She says, a woman who thinks of herself as not given
To cliché. She runs her fingers across his chest,
Tentative touches, as if she were testing her wonder.
He says, “Me too.” And she, beginning to be herself
Again, “You mean you can’t get enough of you either?”
“I mean,” he takes her arms in his hands and shakes them,
“Where does this come from?” She cocks her head
And looks into his face. “Do you really want to know?”

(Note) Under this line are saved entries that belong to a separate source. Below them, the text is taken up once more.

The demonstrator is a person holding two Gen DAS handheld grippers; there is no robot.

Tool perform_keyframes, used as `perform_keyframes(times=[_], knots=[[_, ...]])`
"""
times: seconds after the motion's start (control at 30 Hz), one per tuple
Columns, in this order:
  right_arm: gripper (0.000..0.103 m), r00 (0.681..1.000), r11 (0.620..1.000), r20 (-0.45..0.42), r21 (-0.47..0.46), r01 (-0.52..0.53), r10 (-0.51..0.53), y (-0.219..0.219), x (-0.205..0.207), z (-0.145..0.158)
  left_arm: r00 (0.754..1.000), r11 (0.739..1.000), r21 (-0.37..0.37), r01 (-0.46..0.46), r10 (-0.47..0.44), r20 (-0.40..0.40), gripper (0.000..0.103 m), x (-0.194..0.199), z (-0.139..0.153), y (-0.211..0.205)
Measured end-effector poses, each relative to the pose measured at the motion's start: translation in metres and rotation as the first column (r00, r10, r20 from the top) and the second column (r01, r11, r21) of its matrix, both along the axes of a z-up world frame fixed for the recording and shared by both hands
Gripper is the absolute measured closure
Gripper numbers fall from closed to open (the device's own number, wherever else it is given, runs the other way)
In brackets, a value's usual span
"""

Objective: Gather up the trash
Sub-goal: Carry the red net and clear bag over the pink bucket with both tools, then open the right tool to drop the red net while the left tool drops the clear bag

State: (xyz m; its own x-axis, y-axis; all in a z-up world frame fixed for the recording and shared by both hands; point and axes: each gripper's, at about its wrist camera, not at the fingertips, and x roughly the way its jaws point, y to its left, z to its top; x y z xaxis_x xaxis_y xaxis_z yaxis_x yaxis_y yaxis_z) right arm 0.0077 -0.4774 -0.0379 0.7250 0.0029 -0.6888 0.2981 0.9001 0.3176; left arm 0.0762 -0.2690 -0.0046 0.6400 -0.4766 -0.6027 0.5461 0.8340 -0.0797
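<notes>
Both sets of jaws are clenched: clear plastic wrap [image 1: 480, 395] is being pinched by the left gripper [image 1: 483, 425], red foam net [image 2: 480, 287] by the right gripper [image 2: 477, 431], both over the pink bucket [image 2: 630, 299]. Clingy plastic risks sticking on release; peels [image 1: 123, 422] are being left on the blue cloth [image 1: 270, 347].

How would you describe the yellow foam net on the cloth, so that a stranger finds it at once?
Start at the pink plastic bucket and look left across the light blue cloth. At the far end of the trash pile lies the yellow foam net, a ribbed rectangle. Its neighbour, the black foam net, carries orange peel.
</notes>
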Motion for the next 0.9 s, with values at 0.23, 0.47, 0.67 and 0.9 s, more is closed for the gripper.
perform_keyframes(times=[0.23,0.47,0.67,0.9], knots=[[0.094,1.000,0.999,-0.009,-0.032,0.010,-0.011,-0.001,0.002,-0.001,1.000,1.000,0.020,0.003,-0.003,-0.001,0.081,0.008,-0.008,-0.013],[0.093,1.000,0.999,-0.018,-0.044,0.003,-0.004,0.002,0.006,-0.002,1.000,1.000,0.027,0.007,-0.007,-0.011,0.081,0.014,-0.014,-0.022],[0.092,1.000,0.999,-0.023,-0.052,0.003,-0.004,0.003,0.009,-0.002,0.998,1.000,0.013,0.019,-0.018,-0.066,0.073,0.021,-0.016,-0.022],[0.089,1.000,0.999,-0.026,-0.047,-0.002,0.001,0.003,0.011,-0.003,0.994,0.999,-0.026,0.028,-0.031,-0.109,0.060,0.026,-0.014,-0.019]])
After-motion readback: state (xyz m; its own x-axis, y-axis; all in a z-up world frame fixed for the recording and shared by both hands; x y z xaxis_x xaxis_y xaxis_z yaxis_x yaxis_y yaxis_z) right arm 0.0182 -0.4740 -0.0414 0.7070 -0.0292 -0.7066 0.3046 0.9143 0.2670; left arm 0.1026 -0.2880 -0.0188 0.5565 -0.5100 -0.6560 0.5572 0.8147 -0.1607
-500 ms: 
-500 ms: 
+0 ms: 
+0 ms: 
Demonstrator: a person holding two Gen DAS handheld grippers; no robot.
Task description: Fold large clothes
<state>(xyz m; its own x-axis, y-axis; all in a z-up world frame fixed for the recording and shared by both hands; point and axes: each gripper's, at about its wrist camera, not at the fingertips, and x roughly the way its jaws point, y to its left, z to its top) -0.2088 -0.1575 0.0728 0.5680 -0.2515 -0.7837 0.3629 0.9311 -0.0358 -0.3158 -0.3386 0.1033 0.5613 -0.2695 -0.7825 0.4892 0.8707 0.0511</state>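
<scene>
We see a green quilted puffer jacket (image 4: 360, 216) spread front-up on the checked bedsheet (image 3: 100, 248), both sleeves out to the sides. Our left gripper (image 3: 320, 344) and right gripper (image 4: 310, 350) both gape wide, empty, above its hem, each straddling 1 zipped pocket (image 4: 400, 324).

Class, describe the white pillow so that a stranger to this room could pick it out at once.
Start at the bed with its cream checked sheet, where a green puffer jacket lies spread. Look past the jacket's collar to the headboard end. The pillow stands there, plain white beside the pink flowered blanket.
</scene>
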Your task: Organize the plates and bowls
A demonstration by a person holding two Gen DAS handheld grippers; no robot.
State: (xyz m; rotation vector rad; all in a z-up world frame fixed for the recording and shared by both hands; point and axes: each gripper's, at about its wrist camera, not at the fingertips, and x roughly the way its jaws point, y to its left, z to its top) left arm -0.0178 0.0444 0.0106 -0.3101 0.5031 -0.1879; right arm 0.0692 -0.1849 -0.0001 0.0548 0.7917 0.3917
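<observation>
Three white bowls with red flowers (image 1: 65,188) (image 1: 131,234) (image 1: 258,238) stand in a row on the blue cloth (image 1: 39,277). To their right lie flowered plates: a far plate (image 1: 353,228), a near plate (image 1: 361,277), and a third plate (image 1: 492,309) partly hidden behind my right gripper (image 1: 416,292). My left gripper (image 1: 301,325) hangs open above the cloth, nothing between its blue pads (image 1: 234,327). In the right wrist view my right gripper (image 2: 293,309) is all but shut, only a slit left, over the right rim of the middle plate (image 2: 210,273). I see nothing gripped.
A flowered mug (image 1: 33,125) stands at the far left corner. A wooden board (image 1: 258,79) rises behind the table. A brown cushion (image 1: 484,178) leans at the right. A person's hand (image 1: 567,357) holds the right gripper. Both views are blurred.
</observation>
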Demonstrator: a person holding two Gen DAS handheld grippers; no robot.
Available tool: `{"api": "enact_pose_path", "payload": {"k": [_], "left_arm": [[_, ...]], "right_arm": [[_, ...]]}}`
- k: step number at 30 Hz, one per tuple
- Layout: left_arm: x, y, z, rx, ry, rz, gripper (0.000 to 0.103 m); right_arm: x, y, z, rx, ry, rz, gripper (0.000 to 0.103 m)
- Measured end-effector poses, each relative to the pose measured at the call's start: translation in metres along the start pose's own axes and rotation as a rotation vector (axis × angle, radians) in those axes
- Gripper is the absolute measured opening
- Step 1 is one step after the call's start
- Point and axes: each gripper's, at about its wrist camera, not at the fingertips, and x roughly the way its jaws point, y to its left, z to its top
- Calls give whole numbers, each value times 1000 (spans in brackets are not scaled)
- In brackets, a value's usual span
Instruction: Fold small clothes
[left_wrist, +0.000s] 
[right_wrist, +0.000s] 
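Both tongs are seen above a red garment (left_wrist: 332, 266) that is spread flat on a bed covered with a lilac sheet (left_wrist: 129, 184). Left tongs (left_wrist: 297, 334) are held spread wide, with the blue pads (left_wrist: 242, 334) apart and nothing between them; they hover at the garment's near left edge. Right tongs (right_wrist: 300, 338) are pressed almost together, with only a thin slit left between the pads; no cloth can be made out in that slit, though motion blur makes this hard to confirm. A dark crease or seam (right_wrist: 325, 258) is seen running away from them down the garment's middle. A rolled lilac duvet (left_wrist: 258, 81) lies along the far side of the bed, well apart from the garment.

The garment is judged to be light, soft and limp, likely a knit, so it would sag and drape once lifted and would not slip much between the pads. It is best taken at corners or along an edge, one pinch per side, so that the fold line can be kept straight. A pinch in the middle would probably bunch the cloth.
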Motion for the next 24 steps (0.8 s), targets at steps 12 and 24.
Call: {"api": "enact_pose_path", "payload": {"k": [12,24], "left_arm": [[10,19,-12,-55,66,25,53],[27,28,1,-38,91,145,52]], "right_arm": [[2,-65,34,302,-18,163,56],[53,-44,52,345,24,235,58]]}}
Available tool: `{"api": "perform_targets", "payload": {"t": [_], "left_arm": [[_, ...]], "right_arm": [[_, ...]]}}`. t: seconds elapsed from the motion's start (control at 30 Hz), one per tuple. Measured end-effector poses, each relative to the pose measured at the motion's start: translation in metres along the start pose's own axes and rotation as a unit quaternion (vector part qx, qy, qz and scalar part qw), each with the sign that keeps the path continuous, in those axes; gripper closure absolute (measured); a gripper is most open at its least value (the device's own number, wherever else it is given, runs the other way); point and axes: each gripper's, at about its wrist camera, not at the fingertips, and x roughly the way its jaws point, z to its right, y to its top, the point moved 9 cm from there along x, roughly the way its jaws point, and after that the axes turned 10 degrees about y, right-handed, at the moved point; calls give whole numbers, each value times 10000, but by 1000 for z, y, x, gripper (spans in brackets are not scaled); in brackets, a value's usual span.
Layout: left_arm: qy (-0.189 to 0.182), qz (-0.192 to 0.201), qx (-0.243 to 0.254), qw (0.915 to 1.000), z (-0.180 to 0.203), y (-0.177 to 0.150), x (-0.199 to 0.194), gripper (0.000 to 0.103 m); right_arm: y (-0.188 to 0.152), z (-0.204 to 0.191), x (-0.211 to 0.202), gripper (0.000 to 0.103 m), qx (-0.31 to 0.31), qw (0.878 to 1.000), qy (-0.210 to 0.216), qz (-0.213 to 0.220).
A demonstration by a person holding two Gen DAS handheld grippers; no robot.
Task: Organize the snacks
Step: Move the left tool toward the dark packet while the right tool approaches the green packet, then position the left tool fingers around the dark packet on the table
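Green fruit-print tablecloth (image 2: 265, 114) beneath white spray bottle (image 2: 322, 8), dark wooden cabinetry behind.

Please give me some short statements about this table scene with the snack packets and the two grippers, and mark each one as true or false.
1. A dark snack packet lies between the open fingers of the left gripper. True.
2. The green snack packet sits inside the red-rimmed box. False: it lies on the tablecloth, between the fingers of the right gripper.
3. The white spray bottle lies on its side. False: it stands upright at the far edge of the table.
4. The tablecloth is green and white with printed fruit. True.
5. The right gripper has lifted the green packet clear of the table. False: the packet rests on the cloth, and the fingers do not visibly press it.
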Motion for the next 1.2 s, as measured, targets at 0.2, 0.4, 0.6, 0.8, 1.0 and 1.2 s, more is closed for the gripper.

“Yes,” he says. “Self-hatred,” she says. “Longing for God.”
Kisses him again. “It’s not what it is,” a wry shrug,
“It’s where it comes from.” Kisses his bruised mouth
A second time, a third. Years later, in another city,
They’re having dinner in a quiet restaurant near a park.
Fall. Earlier that day, hard rain: leaves, brass-colored
And smoky-crimson, flying everywhere. Twenty years older,
She is very beautiful. An astringent person. She’d become,
She said, an obsessive gardener, her daughters grown.
He’s trying not to be overwhelmed by love or pity
Because he sees she has no hands. He thinks
She must have given them away. He imagines,
Very clearly, how she wakes some mornings,
(He has a vivid memory of her younger self, stirred
From sleep, flushed, just opening her eyes)
To momentary horror because she can’t remember
What she did with them, why they were gone,
And then remembers, calms herself, so that the day
Takes on its customary sequence again.
She asks him if he thinks about her. “Occasionally,”
He says, smiling. “And you?” “Not much,” she says,
“I think it’s because we never existed inside time.”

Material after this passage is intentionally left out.